Without omitting anything, retype the data that follows.

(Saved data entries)
* * * * *
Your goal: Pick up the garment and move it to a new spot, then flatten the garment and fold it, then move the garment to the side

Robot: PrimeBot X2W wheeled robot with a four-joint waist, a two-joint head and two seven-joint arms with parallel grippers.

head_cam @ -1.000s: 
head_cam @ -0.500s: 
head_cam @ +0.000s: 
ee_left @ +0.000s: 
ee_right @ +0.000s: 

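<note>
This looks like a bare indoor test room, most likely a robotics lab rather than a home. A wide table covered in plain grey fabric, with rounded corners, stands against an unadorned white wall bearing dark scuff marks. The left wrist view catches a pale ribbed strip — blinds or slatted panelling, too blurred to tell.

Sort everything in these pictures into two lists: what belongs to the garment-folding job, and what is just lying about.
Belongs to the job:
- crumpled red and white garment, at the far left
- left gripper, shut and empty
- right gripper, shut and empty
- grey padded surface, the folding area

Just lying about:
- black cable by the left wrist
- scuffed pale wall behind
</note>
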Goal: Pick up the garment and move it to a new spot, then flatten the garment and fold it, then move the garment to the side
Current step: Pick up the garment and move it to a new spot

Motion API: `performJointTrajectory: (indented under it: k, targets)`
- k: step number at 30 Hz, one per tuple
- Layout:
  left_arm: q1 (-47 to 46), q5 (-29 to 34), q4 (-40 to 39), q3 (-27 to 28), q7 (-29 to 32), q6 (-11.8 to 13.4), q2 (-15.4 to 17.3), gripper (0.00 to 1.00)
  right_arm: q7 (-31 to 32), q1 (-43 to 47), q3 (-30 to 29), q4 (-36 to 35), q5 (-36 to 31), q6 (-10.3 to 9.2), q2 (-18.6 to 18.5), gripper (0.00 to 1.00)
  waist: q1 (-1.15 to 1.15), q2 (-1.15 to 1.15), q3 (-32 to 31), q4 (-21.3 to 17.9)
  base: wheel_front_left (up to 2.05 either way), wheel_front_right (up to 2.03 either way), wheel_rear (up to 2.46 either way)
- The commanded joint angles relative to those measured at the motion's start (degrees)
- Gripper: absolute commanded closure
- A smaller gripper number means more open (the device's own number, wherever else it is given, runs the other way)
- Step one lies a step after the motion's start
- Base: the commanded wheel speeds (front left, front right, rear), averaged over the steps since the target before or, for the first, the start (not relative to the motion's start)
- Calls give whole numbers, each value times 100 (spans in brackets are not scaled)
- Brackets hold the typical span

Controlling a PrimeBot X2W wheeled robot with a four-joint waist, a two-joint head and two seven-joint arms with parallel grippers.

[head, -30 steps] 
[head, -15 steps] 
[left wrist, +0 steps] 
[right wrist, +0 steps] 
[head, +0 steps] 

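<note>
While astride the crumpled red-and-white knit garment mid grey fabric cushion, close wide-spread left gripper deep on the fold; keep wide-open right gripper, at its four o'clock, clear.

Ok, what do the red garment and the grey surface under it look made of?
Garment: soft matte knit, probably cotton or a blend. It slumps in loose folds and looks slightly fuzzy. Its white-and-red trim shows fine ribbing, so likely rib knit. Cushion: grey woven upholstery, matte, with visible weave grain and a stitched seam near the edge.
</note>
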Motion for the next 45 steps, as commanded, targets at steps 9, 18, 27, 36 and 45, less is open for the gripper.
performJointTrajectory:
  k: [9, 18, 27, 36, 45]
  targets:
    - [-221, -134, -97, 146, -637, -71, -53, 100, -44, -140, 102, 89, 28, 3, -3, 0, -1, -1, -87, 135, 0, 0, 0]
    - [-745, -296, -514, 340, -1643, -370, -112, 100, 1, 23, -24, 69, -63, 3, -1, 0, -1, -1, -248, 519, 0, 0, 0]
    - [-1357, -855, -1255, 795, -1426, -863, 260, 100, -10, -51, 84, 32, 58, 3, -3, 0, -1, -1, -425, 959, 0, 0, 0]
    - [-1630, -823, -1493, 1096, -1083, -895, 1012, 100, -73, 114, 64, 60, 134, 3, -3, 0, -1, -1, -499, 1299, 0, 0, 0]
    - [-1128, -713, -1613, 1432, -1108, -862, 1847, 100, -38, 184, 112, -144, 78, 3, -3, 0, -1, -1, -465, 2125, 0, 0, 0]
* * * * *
(EXPECTED ANSWER)
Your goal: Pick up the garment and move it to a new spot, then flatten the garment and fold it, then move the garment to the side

Robot: PrimeBot X2W wheeled robot with a four-joint waist, a two-joint head and two seven-joint arms with parallel grippers.

head_cam @ -1.000s: 
head_cam @ -0.500s: 
head_cam @ +0.000s: 
ee_left @ +0.000s: 
ee_right @ +0.000s: 

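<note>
This looks like a bare indoor test room, most likely a robotics lab rather than a home. A wide table covered in plain grey fabric, with rounded corners, stands against an unadorned white wall bearing dark scuff marks. The left wrist view catches a pale ribbed strip — blinds or slatted panelling, too blurred to tell.

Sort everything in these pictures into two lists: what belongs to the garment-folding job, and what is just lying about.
Belongs to the job:
- crumpled red and white garment, at the far left
- left gripper, shut and empty
- right gripper, shut and empty
- grey padded surface, the folding area

Just lying about:
- black cable by the left wrist
- scuffed pale wall behind
</note>
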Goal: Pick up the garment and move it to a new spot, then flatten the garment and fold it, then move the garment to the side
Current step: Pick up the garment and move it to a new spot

Motion API: `performJointTrajectory: (indented under it: k, targets)`
- k: step number at 30 Hz, one per tuple
- Layout:
  left_arm: q1 (-47 to 46), q5 (-29 to 34), q4 (-40 to 39), q3 (-27 to 28), q7 (-29 to 32), q6 (-11.8 to 13.4), q2 (-15.4 to 17.3), gripper (0.00 to 1.00)
  right_arm: q7 (-31 to 32), q1 (-43 to 47), q3 (-30 to 29), q4 (-36 to 35), q5 (-36 to 31), q6 (-10.3 to 9.2), q2 (-18.6 to 18.5), gripper (0.00 to 1.00)
  waist: q1 (-1.15 to 1.15), q2 (-1.15 to 1.15), q3 (-32 to 31), q4 (-21.3 to 17.9)
  base: wheel_front_left (up to 2.05 either way), wheel_front_right (up to 2.03 either way), wheel_rear (up to 2.46 either way)
- The commanded joint angles relative to those measured at the motion's start (degrees)
- Gripper: absolute commanded closure
- A smaller gripper number means more open (the device's own number, wherever else it is given, runs the other way)
- Step one lies a step after the motion's start
- Base: the commanded wheel speeds (front left, front right, rear), averaged over the steps since the target before or, for the first, the start (not relative to the motion's start)
- Calls give whole numbers, each value times 100 (spans in brackets are not scaled)
- Brackets hold the typical span

Controlling a PrimeBot X2W wheeled robot with a four-joint waist, a two-joint head and two seven-joint arms with parallel grippers.

[head, -30 steps] 
[head, -15 steps] 
[left wrist, +0 steps] 
[right wrist, +0 steps] 
[head, +0 steps] 

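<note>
While astride the crumpled red-and-white knit garment mid grey fabric cushion, close wide-spread left gripper deep on the fold; keep wide-open right gripper, at its four o'clock, clear.

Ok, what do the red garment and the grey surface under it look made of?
Garment: soft matte knit, probably cotton or a blend. It slumps in loose folds and looks slightly fuzzy. Its white-and-red trim shows fine ribbing, so likely rib knit. Cushion: grey woven upholstery, matte, with visible weave grain and a stitched seam near the edge.
</note>
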Motion for the next 45 steps, as commanded, targets at steps 9, 18, 27, 36 and 45, less is open for the gripper.
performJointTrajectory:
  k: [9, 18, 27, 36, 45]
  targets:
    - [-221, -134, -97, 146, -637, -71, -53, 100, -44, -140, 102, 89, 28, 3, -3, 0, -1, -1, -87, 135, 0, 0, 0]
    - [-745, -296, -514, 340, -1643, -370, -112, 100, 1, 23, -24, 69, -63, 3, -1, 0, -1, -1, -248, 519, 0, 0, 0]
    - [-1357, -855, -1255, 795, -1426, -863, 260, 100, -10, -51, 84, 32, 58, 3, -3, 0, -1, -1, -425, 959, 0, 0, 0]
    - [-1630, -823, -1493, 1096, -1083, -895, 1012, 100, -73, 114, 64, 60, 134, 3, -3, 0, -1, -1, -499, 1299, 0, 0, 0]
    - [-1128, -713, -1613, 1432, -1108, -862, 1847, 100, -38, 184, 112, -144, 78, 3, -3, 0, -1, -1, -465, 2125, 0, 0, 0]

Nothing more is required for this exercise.